··· EXERCISE DATA

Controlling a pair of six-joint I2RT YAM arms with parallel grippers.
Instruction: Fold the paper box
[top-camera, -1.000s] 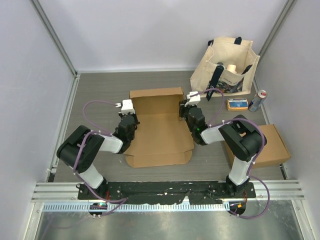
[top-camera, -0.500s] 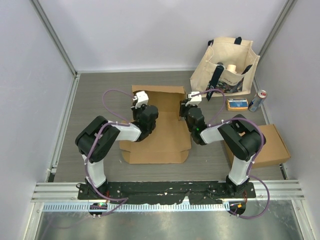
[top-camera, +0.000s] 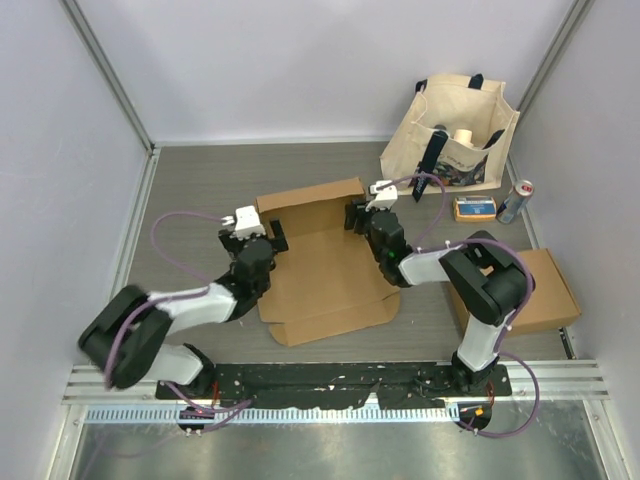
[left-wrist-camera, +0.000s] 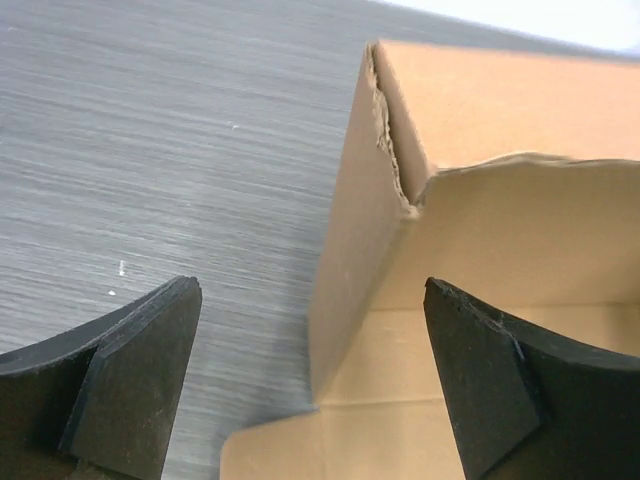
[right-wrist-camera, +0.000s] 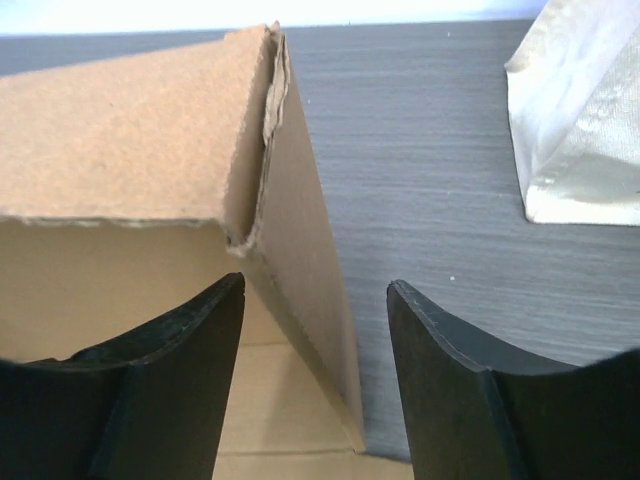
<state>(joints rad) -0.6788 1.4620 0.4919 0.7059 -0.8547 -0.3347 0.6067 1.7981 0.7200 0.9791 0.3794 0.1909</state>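
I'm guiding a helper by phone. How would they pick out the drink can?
Find the cream tote bag at the far right corner. Just in front of its right end stands the can, beside a small orange-and-blue carton. It alone is a slim, upright metal cylinder.

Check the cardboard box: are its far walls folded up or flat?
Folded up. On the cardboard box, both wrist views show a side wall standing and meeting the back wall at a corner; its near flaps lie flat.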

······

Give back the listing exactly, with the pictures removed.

Controlling a pair of six-joint I2RT YAM arms with parallel grippers.
Instruction: Fold the paper box
[top-camera, -1.000s] 
[top-camera, -0.500s] 
[top-camera, +0.000s] 
[left-wrist-camera, +0.000s] 
[right-wrist-camera, +0.000s] 
<state>(joints rad) -0.6788 1.4620 0.4919 0.7059 -0.8547 -0.3347 0.6067 1.7981 0.7200 0.9791 0.3794 0.1909</state>
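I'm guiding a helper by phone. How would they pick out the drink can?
Find the cream tote bag at the far right corner. Just in front of its right end stands the can, beside a small orange-and-blue carton. It alone is a slim, upright metal cylinder.

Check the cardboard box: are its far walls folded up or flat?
Folded up. On the cardboard box, both wrist views show a side wall standing and meeting the back wall at a corner; its near flaps lie flat.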

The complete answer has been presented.